Now a project manager on the RCU’s assessment team, Hollis works with technology on a daily basis. Since joining the RCU in November 2014, Hollis has worked on a range of initiatives, including maintaining the RCU’s database of assessment outcomes and supporting end users when they encounter technical difficulties with online testing. One important aspect of her job is providing end users, including teachers and testing coordinators, with clear, easy-to-understand testing reports.
“One of the most satisfying things I’ve accomplished since coming to the RCU is creating two assessment reports that test coordinators really enjoy using,” Hollis said. “It might sound like a little thing, but it’s so satisfying to have people tell you that something you created for them makes their lives easier.”
With much of her work centered on assessments, Hollis keeps her focus on the benefits of assessment and making the process easier and more efficient for teachers. For Hollis, testing is a way to provide teachers and students alike with important information to guide teaching and learning.
“Here at the RCU, our assessment work is focused on helping students and teachers measure their progress,” said Hollis. “Tests are a way to evaluate how a student or a class is doing. It allows students and teachers to determine their areas of strength and weakness.”
Hollis, who holds a bachelor’s degree in computer science, is passionate about technology, which is why her role as co-leader of a project to create a K-12 computer science curriculum for Mississippi excites her. Like most states, Mississippi doesn’t currently have a formal computer science curriculum available for K-12 students. Hollis hopes to change this through her work on the computer science curriculum steering committee with the Mississippi Department of Education.
“In today’s world, knowledge of computers is needed for basic cultural literacy, just like reading or math,” said Hollis. “Since we’re constantly surrounded by technology, we need to have some degree of understanding about how it all works. Not everyone has to be a computer programmer, but a basic level of computer literacy is a must.”
Hollis notes that the lack of a computer science focus in K-12 classrooms has national implications.
“By 2020, nationally, there will be over 1 million computer science jobs and only an estimated 400,000 computer science students to fill them,” said Hollis. “And not all of those jobs are in a technology-related industry. Many are in fields like health care, banking, or entertainment.”
Hollis believes increased knowledge of computer science among Mississippi’s youth in particular could hold important economic benefits for the state.

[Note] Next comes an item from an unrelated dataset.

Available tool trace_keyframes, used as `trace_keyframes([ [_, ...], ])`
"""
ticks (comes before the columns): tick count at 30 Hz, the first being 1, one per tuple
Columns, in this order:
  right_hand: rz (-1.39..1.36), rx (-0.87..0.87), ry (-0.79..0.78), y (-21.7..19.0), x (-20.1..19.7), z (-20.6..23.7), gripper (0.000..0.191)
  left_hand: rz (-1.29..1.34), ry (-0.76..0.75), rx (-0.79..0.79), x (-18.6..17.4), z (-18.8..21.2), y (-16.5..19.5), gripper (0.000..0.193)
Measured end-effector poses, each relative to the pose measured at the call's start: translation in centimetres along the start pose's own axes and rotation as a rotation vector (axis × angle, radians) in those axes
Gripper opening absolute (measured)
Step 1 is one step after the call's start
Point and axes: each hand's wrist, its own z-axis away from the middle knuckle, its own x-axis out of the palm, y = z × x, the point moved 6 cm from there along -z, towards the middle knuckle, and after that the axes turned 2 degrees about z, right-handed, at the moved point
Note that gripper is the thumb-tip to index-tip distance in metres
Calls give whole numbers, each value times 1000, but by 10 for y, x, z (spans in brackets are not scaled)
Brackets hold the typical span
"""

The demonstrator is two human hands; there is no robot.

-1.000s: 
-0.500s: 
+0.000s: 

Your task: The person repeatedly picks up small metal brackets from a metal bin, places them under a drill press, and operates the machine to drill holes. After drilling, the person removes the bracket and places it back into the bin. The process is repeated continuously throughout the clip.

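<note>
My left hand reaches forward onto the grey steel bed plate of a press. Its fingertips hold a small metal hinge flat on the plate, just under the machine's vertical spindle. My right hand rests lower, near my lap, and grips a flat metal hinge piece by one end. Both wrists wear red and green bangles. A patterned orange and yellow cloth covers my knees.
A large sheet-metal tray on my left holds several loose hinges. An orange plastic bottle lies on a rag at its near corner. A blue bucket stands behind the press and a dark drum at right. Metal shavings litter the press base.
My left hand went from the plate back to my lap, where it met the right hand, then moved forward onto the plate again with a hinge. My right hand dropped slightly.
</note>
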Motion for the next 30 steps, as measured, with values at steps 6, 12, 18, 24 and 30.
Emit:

“By 2020, Mississippi has a 24% predicted growth rate for STEM-related jobs,” said Hollis. “We need to be training out students for jobs in Mississippi instead of relying on recruiting qualified people from out of state. That’s why it’s so important to help Mississippi’s students become aware of this promising career path.”
Her work on the computer science curriculum illustrates what Hollis loves best about working at the RCU: the sense that anything is possible. She appreciates the spirit of enthusiasm and curiosity that is shared by her RCU co-workers.

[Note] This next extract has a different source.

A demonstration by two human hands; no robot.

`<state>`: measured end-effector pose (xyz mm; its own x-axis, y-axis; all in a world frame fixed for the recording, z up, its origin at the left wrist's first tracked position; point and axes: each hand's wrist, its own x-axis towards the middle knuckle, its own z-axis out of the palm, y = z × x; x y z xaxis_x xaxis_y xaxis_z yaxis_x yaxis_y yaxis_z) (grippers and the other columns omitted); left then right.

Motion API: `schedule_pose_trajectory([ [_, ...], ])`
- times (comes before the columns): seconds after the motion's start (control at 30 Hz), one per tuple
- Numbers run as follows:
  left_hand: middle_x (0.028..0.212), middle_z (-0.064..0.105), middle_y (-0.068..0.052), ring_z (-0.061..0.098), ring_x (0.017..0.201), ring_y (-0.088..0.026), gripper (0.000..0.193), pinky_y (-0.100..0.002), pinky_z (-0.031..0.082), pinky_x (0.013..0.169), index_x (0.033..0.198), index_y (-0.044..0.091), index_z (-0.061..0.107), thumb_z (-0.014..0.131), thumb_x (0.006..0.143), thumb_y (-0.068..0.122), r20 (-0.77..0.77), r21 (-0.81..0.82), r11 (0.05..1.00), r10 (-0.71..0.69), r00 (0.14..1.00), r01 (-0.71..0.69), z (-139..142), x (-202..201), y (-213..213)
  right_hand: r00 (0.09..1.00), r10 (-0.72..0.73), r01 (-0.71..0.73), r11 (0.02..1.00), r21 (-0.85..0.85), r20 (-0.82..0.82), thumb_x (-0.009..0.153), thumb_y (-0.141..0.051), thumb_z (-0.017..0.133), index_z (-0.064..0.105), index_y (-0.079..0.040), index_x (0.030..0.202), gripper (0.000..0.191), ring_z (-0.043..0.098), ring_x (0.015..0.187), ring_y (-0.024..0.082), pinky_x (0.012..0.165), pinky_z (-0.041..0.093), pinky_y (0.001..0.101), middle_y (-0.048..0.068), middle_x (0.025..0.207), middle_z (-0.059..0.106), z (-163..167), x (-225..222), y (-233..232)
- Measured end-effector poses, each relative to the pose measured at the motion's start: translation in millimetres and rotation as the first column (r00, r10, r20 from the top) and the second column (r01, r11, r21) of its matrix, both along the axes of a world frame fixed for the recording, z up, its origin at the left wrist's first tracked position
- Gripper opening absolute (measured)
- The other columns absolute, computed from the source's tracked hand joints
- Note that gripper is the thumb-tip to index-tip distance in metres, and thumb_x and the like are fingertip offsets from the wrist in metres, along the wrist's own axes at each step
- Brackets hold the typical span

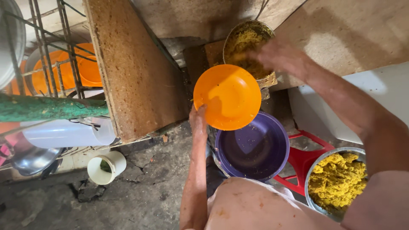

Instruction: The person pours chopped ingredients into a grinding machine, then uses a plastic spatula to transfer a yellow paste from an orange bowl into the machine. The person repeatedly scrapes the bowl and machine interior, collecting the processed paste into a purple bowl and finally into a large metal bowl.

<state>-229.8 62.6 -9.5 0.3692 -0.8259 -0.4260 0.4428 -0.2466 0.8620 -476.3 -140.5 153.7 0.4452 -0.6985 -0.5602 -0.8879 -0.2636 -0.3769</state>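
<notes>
My left hand (198, 117) grips the near-left rim of an orange plastic plate (230, 96), held tilted above a purple bucket (272, 159). My right hand (272, 55) reaches past the plate into a metal pot (243, 40) full of yellow crumbly mash; its fingers touch the mash and are blurred. The purple bucket looks nearly bare inside.
A metal bowl (336, 181) heaped with yellow mash sits at lower right on a red stool (303, 159). A worn wooden board (136, 72) leans at centre-left. A wire rack with orange plates (64, 70), a clear jug (68, 133), a small white cup (106, 167) and a steel bowl (32, 159) stand left.
</notes>
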Motion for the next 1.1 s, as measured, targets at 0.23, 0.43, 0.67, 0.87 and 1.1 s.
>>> schedule_pose_trajectory([
  [0.23,0.104,0.074,-0.011,0.066,0.091,-0.020,0.044,-0.033,0.052,0.080,0.130,0.003,0.067,0.058,0.091,0.023,0.200,0.117,0.990,-0.097,0.975,0.075,23,-5,-6,0.772,0.255,-0.623,0.484,-0.614,-0.582,0.093,-0.013,0.070,0.052,-0.014,0.148,0.058,0.063,0.075,0.019,0.068,0.055,0.0363,0.009,0.085,0.064,-49,-4,-55],
  [0.43,0.114,0.073,-0.008,0.067,0.102,-0.018,0.046,-0.032,0.051,0.088,0.131,0.007,0.064,0.059,0.089,0.024,0.185,0.133,0.989,-0.083,0.979,0.059,26,-5,0,0.879,0.217,-0.397,0.827,-0.398,-0.425,0.107,-0.012,0.055,0.039,-0.011,0.157,0.053,0.057,0.045,0.019,0.037,0.050,0.0301,0.016,0.065,0.062,-41,22,-36],
  [0.67,0.114,0.073,-0.009,0.066,0.101,-0.019,0.045,-0.032,0.050,0.088,0.132,0.005,0.065,0.058,0.091,0.022,0.185,0.086,0.995,-0.063,0.981,0.048,11,-4,3,0.882,0.375,-0.472,0.722,-0.507,-0.286,0.099,-0.011,0.063,0.047,-0.018,0.155,0.059,0.050,0.049,0.012,0.046,0.047,0.0266,0.006,0.062,0.060,-37,17,10],
  [0.87,0.111,0.071,-0.010,0.066,0.099,-0.020,0.040,-0.033,0.051,0.087,0.127,-0.001,0.065,0.060,0.092,0.018,0.020,-0.039,0.997,0.063,0.998,-0.063,-25,9,6,0.893,0.167,-0.275,0.938,-0.212,-0.419,0.102,-0.013,0.055,0.048,-0.022,0.153,0.052,0.045,0.044,0.011,0.038,0.042,0.0262,0.007,0.067,0.063,-36,8,3],
  [1.1,0.120,0.057,-0.015,0.063,0.110,-0.027,0.032,-0.041,0.056,0.095,0.123,-0.002,0.063,0.055,0.100,0.019,0.380,-0.386,0.915,0.273,0.884,-0.117,-46,37,41,0.915,-0.394,0.344,0.872,0.349,0.081,0.110,-0.024,0.050,0.066,-0.009,0.142,0.039,0.031,0.048,0.008,0.038,0.028,0.0238,0.011,0.087,0.061,-47,29,-9],
])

“Working at the RCU is like working at a big think tank,” said Hollis. “It’s never boring. The environment is really open, and everyone is excited about what they do and eager to learn and share. You never know what kinds of interesting projects might come your way.”
Prior to her family’s move to Mississippi, Hollis spent 12 years living in southern California, where she ran her own independent computer consulting company while homeschooling her four children. During this time, she and a partner developed a student management database built specifically for preschools, the first of its kind.
“There really wasn’t anything like it on the market at the time,” Hollis said. “All the existing systems were really expensive, and they were geared more toward K-12. My colleague and I saw an opening and jumped in to provide a solution. I’m really proud of that accomplishment.”
From creating new products to fill a market niche to persistently pushing to get a district website updated, Hollis’s career demonstrates her tenacious belief in the power of smart technology to solve problems. As part of the RCU’s assessment team, Hollis continues her quest for efficiency, as she uses her technological know-how to craft unique solutions to the problems faced by educators.
“I enjoy working with technology because I enjoy the challenge of finding a solution to help others work smarter and faster,” said Hollis. “It’s all about making our education system the best it can be.”